British savers have injected a record-breaking £103bn into individual savings accounts over the 2023-24 tax year, highlighting the nation’s preference for the certainty of cash in uncertain economic times. According to the latest HM Revenue and Customs figures, 15 million new Isas were opened during the period – a substantial leap from 12.4 million the previous year, marking the highest activity levels in over a decade.
This surge was overwhelmingly driven by cash Isas, with their numbers swelling by 2.1 million to just under 10 million active accounts. The value held in cash Isas rose by 67 percent, reaching almost £70bn. Analysts point to improved savings rates as a key factor in this trend, offering households an attractive method to shelter income from tax. Meanwhile, stocks and shares Isas also gained momentum, rising to 4.1 million accounts with a total of £31bn invested, up by 283,000 accounts on the previous year.

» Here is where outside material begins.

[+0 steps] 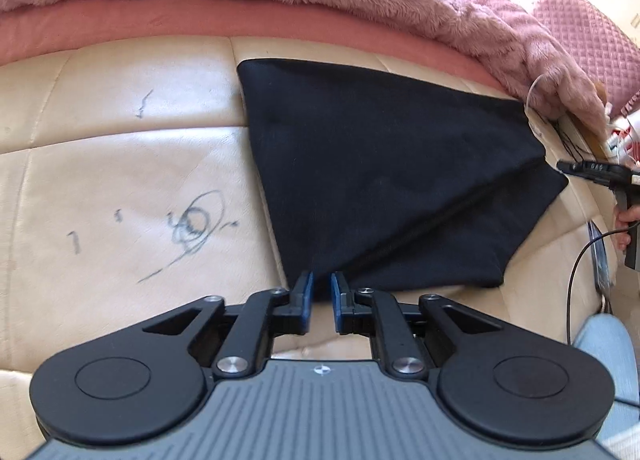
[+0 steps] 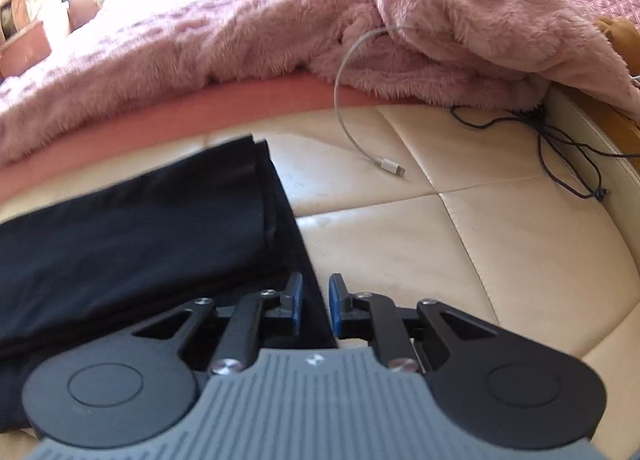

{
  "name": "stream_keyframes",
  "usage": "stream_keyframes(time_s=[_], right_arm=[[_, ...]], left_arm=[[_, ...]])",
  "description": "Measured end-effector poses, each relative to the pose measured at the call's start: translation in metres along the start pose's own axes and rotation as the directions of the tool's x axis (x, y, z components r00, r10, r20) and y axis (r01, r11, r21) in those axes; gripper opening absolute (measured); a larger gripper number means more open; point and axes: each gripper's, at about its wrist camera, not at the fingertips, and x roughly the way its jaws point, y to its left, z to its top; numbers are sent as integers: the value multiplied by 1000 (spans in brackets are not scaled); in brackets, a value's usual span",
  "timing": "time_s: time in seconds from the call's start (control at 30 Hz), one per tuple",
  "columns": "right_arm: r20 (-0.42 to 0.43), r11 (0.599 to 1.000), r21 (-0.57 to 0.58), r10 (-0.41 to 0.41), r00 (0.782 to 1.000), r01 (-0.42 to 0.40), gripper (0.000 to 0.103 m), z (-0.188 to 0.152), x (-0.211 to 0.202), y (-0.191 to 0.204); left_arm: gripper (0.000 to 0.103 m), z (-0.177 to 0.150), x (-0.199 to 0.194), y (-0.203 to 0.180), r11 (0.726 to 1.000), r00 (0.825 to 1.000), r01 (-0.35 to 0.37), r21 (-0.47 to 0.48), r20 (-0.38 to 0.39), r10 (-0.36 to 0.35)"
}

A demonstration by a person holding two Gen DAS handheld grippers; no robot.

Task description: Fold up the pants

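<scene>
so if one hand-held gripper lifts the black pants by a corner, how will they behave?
Probably floppy: the black pants lie flat in soft folded layers, so the fold would likely fall open. Probably light, as the cloth looks thin. They may slide easily on the smooth cream cushion.

No words or numbers can be read. The cream cushion [image 1: 120, 164] to the left of the left gripper has dark pen scribbles [image 1: 196, 220], but they spell nothing.

Cream leather bed frame [image 1: 120, 148], scribbled with pen, carrying folded black pants [image 1: 392, 188], a white charging cable [image 2: 352, 116] and a thin black cord [image 2: 560, 144].
</scene>
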Motion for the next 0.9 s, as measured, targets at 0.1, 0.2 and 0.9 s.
stream_keyframes(time_s=[0.1,0.2,0.9], right_arm=[[41,998,12,58,997,-58,18,-11,-22,17],[60,995,61,78,995,-82,31,-27,-34,32],[84,807,567,143,986,-166,0,-90,-16,38]], left_arm=[[43,1,-14,16,996,997,-22,-90,76,28],[56,7,-15,34,968,988,9,-252,153,31],[8,16,27,40,886,985,79,-457,171,0]])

Market speculation around potential caps on cash Isas, after Labour’s return to government, fuelled a rush of last-minute deposits. Although the proposed restriction on the £20,000 annual Isa allowance has now been paused, rumours alone sent savers hurrying to make the most of tax-free opportunities while they lasted.
Attention has also turned to the growing popularity of lifetime Isas. These accounts, which help people save for a first home or retirement, saw usage rise by 28 percent to almost 1 million, with an all-time high of £2.3bn invested. Lifetime Isas come with a generous government bonus, yet the strict rules around early withdrawal have led to savers incurring over £100m in penalties in the last year. With the withdrawal charge set at 25 percent, those accessing funds for reasons outside of a house purchase or retirement risk not only forfeiting the government top-up but also losing part of their own savings.
Industry experts note that while cash Isa rates are beginning to drift lower, the recent surge may prove short lived unless further policy changes reignite demand. For now, British savers have made their priorities clear, stuffing record amounts into Isas and seeking safety from tax and market uncertainty alike.